A 1ª Câmara Cível do TJMS (Tribunal de Justiça de Mato Grosso do Sul) considerou que a empresa havia cumprido os requisitos exigidos pela legislação vigente à época da instalação, em 2022, e que uma norma posterior, de setembro, mais restritiva, não poderia retroagir para prejudicar a atividade já iniciada com autorização do município.
O tribunal reconheceu que a empresa tem direito à continuidade do processo de regularização da empena, a partir da legislação sob a qual a estrutura foi autorizada e instalada. A certidão de trânsito em julgado foi emitida no último dia 18 de junho. “Eles ganharam o direito de ficar lá”, afirma Miguel.

O vale-tudo nos postes – Além das propagandas regulamentadas, Campo Grande vive um vale-tudo nos postes. Desta forma, fica no papel a lei que determina que é “vedado pichar ou afixar cartazes, faixas, placas e tabuletas em muros, fachadas, árvores ou qualquer tipo de mobiliário urbano [postes, viadutos]”.
Nestes casos, a prefeitura precisa identificar o responsável pela ilegalidade para notificar. Mas, em geral, não se consegue se chegar ao autor, porque endereços dão no mato. Outra possibilidade seria uma faxina pela cidade, mas essa força-tarefa não está nos planos.
“É gigantesco. Se a gente for olhar para a poluição visual, vai ver que Campo Grande tem inúmeros problemas. A gente procura atuar em algo mais planejado, em ações bens específicas. A propaganda em poste envolve também a questão tributária junto à Secretaria de Fazenda. Envolve mais de um ente da prefeitura para o mesmo problema. A gente notifica para que ele repare a poluição que fez”, destaca Miguel.

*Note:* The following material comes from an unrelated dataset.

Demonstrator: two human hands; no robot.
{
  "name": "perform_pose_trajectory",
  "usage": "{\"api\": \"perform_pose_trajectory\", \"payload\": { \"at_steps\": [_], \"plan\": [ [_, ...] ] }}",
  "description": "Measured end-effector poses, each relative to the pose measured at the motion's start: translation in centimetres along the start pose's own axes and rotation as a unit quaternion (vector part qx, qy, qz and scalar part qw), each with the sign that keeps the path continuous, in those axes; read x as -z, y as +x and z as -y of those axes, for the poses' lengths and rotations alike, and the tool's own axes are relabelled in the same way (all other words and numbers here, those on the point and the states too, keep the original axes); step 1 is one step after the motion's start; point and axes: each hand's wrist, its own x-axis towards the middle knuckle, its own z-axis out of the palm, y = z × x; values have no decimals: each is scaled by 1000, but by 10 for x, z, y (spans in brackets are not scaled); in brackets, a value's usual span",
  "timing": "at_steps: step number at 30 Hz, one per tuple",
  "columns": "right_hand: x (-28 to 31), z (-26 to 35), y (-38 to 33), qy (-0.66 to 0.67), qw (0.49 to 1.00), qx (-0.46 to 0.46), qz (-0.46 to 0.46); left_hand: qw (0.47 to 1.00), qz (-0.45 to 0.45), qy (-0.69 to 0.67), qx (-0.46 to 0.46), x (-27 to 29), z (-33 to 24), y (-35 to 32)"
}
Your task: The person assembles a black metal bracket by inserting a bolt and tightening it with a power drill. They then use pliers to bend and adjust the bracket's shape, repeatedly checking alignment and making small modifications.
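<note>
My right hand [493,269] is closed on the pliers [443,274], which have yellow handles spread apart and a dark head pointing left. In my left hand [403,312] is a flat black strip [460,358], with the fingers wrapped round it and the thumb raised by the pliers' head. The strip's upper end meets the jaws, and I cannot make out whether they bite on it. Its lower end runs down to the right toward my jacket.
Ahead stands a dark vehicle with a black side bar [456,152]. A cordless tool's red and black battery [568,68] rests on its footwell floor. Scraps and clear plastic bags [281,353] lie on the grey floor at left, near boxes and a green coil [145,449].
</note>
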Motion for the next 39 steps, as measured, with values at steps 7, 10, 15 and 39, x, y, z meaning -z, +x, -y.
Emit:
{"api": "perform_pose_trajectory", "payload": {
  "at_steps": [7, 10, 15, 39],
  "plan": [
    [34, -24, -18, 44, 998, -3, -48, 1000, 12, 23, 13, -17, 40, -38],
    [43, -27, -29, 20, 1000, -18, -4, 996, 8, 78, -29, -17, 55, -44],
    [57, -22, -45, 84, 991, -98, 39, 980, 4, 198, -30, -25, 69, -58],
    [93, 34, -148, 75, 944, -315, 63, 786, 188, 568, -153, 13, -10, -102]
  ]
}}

Fachadas no Centro – Em 2021, após dez anos da iniciativa, popularmente conhecida como “Cidade Limpa”, decreto da prefeitura revogou a medida para despoluir o visual da região central. Ficaram para trás as regras mais rígidas e também as multas.

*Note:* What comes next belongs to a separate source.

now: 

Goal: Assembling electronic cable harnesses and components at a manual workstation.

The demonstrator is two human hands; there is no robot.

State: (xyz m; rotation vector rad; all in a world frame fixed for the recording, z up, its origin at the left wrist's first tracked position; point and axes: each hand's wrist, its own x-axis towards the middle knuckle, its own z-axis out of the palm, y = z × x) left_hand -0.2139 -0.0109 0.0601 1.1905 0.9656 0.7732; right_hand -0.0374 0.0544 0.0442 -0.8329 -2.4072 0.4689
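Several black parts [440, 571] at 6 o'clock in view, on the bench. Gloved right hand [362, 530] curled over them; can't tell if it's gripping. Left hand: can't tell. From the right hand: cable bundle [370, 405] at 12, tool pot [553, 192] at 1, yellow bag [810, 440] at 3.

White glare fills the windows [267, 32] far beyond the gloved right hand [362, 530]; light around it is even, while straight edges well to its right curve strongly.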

“Na sequência, foi publicado novo regramento. Reduziu a área de abrangência, mas ele ainda está valendo. Foram ações no Centro para aparecer as fachadas dos imóveis, tinha muitas publicidades. A maioria era construção antiga e a ideia foi despoluir a parte publicitária para que o projeto arquitetônico aparecesse”, diz o superintendente de Urbanismo.
O impacto da poluição visual – “A qualidade de vida de uma cidade depende de vários fatores. Hoje, nós temos a tela do celular, o streaming, tudo na mão e os nossos olhos estão posicionados para a luz. A cidade, quando oferece ainda mais iluminação, cores artificiais, com certeza prejudicam a qualidade de vida, o sensoriamento, a visão. Tudo aquilo que está relacionado com o bem-estar”, afirma o arquiteto e urbanista Ângelo Arruda.

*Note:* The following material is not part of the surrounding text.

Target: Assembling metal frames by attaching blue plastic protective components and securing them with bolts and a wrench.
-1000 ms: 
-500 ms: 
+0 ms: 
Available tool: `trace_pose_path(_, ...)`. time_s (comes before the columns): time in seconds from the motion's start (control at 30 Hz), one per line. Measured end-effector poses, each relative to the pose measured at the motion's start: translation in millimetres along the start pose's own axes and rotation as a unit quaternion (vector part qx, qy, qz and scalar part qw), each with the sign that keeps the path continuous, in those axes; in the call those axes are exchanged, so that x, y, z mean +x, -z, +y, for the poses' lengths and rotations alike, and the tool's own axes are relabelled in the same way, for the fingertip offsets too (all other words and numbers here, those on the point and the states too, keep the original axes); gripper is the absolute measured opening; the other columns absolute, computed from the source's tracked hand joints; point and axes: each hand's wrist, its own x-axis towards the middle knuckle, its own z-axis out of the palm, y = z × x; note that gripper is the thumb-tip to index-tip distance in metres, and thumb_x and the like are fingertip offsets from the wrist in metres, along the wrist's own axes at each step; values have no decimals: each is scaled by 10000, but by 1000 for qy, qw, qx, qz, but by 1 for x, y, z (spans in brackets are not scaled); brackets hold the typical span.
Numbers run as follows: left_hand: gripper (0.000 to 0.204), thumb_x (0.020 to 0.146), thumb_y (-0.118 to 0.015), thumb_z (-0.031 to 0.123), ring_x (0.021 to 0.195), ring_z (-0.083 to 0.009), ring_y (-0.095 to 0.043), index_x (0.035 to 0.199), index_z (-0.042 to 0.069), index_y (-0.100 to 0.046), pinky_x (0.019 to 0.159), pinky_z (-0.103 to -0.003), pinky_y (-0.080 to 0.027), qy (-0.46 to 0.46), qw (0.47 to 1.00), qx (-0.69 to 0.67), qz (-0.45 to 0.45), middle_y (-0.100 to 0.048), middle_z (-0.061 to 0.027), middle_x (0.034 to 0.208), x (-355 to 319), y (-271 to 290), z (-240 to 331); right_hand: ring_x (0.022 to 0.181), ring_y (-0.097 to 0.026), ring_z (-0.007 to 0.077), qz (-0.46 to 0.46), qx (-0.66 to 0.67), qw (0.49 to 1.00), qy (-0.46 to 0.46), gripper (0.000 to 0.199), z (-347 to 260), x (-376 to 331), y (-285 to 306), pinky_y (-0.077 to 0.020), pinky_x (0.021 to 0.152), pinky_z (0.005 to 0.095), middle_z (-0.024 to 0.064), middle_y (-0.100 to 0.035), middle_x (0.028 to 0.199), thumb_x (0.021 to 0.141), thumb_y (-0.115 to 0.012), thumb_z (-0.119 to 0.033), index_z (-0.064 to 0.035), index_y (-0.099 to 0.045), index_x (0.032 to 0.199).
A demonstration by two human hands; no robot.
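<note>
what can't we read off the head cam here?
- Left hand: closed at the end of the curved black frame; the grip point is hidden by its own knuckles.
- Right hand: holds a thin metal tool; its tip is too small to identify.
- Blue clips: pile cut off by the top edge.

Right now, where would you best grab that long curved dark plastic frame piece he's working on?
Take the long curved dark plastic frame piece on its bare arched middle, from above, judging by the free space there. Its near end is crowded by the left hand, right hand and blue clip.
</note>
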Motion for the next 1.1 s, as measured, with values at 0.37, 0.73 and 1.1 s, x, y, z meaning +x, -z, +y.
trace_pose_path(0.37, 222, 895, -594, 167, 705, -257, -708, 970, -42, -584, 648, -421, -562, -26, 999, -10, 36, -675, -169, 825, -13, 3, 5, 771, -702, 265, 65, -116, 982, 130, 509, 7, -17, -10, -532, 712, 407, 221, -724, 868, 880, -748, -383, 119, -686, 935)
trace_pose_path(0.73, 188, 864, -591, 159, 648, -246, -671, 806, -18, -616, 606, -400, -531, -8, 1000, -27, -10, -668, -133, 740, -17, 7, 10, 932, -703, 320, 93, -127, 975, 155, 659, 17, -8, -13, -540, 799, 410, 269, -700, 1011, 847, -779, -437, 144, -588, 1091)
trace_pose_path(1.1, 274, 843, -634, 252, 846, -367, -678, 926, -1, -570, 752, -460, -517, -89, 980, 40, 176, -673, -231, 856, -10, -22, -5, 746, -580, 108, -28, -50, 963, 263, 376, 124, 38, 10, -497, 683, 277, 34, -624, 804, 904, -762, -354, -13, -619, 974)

Ele lembra que Campo Grande tem uma legislação antiga. “A Lei do Código de Polícia Administrativa, mais conhecida como posturas municipais, é de 1992. Nesses 33 anos, as cidades, a comunicação, a mídia evoluíram. A lei precisa de um aperfeiçoamento”, destaca Arruda.
No cenário nacional, o arquiteto avalia que São Paulo, a maior cidade da América Latina, foi a que conseguiu um visual mais limpo, por meio do Cidade Limpa, que surgiu há 18 anos.
“Ele exige fiscalização, monitoramento, atualização das multas. Mas a regra geral de São Paulo é maravilhosa. De um lado, proíbe qualquer tipo de publicidade em área e espaços público. E a publicidade nos terrenos e espaços privados foram restringidas em quase 90% do tamanho”.
Segundo o professor da UFMS e doutor em arquitetura e urbanismo pela USP, Julio Botega, a poluição visual vai muito além da estética: ela está diretamente relacionada à desigualdade socioespacial, ao apagamento da cultura local e à perda da identidade urbana.
"Além dos aspectos cognitivos e comportamentais, há uma desvalorização do espaço público, substituindo elementos de identidade local, cultura e memória coletiva por interesses comerciais, prejudicando a conexão e o reconhecimento da identidade das pessoas com o lugar. Empresas com maior poder econômico dominam visualmente a cidade, enquanto pequenos comércios ou iniciativas culturais têm menos acesso à visibilidade. Isso reforça a lógica do consumo e a desigualdade no acesso à cidade", avalia o especialista.